Kuwait’s Integrated Petroleum Industries Co. (KIPIC) has begun test runs at its greenfield Al-Zour refinery in the south of the country, marking the start of the facility’s commissioning.

One of the refinery’s three 205,000 barrel per day (bpd) crude distillation units (CDUs) started up last week, according to IIR Energy, with the CDU to be fully commissioned later in the summer. The report said that the second and third CDUs would be commissioned in October and December, as the facility ramps up towards it full 615,000 bpd capacity.
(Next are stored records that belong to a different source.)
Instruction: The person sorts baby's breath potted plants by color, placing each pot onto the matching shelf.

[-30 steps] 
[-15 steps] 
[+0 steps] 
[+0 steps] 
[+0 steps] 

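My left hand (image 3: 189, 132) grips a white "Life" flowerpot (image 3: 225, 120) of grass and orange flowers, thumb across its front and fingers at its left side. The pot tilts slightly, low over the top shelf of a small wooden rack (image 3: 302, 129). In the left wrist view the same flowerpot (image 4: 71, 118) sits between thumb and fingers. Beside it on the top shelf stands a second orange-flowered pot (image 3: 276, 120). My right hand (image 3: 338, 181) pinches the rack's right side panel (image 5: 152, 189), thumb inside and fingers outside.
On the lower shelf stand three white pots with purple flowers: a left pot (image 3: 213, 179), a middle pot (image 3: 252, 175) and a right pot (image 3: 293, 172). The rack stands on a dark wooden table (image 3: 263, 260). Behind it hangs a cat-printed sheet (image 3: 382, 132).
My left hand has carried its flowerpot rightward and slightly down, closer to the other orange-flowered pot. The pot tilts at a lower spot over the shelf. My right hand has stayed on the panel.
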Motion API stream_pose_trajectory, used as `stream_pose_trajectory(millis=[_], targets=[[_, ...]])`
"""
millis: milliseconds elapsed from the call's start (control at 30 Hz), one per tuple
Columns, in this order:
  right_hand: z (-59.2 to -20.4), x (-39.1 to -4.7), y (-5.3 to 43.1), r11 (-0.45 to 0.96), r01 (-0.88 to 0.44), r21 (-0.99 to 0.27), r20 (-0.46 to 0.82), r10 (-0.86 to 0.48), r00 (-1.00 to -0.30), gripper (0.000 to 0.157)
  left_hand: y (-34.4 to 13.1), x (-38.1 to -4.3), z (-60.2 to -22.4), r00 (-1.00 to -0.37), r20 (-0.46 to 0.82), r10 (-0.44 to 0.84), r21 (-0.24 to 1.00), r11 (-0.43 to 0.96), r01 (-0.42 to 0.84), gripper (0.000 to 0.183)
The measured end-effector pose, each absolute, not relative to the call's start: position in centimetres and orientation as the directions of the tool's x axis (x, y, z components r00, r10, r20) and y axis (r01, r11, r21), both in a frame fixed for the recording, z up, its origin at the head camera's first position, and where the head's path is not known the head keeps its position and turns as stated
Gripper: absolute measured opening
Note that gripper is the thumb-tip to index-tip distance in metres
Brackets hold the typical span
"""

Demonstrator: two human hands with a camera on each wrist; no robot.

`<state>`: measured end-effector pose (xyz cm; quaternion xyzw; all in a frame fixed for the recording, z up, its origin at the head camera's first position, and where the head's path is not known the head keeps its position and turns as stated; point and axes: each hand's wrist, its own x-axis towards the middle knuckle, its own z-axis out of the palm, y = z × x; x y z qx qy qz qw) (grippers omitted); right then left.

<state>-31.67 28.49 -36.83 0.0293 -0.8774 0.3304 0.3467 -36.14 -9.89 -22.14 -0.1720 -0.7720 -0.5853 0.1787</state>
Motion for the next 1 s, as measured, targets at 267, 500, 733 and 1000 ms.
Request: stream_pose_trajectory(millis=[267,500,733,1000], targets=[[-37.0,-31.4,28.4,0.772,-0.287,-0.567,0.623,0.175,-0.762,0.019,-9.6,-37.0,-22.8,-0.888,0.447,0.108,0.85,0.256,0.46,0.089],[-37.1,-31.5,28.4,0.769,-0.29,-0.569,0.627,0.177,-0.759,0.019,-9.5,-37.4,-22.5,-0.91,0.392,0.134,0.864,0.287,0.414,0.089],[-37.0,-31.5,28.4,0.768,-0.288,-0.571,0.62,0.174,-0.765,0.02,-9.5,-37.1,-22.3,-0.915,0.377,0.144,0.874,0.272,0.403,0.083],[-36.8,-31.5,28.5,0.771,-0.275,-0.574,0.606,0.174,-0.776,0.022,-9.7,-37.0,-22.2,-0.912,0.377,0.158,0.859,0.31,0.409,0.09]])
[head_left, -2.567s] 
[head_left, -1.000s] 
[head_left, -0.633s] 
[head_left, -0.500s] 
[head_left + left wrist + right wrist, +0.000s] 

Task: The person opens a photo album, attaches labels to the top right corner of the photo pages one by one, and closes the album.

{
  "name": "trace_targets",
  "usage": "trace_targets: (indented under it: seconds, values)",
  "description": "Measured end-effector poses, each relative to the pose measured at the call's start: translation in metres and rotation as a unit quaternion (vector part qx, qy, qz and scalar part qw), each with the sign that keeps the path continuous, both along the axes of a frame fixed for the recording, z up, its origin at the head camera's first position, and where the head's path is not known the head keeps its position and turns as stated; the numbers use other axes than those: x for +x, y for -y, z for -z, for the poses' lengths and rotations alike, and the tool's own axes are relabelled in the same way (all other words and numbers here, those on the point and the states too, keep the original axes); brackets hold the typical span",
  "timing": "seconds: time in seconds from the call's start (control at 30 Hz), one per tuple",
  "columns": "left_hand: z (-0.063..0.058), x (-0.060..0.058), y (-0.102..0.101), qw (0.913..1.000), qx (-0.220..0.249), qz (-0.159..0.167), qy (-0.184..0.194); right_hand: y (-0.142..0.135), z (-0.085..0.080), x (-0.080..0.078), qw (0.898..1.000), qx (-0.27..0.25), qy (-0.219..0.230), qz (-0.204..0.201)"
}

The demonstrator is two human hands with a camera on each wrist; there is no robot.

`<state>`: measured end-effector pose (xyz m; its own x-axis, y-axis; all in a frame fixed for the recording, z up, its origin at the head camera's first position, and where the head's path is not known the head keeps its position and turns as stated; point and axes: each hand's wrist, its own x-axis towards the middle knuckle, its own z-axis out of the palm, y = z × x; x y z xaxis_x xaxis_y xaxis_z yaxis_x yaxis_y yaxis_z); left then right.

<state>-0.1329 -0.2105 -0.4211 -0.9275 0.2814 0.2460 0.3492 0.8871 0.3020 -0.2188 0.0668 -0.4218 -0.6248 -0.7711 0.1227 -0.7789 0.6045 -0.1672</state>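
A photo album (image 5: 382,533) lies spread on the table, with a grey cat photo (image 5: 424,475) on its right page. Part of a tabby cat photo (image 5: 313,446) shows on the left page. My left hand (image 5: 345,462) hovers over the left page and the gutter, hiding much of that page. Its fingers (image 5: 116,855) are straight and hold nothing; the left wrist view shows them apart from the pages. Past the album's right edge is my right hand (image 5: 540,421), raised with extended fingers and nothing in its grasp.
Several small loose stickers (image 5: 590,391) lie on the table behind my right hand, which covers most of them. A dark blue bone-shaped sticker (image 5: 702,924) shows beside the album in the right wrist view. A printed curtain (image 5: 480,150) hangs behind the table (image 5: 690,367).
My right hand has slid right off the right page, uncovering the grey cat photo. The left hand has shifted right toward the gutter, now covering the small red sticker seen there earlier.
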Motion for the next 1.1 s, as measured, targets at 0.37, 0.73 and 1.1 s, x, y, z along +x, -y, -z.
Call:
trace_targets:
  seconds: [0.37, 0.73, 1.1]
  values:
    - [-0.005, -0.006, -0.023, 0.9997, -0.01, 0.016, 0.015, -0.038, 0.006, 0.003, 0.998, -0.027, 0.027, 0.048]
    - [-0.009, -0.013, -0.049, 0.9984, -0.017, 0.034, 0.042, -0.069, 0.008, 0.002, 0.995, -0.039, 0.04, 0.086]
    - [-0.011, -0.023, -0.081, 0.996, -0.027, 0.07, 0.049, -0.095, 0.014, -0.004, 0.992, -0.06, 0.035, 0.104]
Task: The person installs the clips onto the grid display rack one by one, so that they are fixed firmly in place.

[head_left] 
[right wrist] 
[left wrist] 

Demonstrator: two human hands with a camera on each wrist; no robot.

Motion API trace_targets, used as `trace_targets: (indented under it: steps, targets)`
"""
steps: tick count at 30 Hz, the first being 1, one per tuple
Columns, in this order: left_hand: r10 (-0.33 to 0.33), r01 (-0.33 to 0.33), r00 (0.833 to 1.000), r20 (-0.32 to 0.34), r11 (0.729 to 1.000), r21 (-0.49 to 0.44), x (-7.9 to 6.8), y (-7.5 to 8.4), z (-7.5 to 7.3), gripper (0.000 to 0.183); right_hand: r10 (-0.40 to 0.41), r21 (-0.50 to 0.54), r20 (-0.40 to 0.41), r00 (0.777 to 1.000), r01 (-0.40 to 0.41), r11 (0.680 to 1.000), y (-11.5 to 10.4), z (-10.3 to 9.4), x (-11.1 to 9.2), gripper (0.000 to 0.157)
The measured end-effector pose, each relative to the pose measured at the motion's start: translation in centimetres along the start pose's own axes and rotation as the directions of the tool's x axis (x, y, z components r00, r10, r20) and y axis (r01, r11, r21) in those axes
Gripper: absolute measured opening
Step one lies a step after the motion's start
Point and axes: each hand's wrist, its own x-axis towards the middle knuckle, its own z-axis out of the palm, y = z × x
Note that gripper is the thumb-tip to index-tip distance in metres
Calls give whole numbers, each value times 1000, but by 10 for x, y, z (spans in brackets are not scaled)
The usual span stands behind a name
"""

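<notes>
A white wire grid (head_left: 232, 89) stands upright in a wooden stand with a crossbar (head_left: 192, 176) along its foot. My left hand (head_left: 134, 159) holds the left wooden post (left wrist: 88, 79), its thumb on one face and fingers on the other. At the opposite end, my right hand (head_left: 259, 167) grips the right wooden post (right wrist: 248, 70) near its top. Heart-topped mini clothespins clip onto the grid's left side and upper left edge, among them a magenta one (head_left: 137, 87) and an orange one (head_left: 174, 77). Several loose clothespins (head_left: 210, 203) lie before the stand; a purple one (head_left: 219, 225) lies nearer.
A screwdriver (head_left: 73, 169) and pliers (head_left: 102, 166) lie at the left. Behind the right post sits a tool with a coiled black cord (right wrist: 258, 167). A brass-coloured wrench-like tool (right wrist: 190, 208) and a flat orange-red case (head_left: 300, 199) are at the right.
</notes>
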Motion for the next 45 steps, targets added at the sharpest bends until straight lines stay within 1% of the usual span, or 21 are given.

KIPIC, a subsidiary of state oil firm Kuwait Petroleum Corp. (KPC), was set up to oversee the $16bn project’s implementation and to manage and operate the integrated refining, petrochemicals and new regasification terminal, LNG Import (LNGI), which has a capacity of 22mn tonnes per year (tpy).

Speaking during the Qatar Economic Forum this week, KPC CEO Sheikh Nawaf Al-Sabah said: “We’ve already worked in the commissioning stages. The hydrocarbons are in the system. It’s a hot site now.”

Meanwhile, Tanzanian and Ugandan insurance providers have struck a deal on the establishment of a consortium that will ensure the uniformity of premiums for local contractors involved in the East Africa Crude Oil Pipeline (EACOP) project, The Citizen has reported.

Under an agreement signed at the weekend, the Uganda Association of Insurers (UAI) and the Association of Tanzania Insurers (ATI) are now slated to form a consortium that will set a 5% premium for local companies, as stipulated in the local content clause of the EACOP final investment decision (FID). This arrangement is expected to encourage international oil companies (IOCs) to use local insurers rather than sticking to their own offshore providers.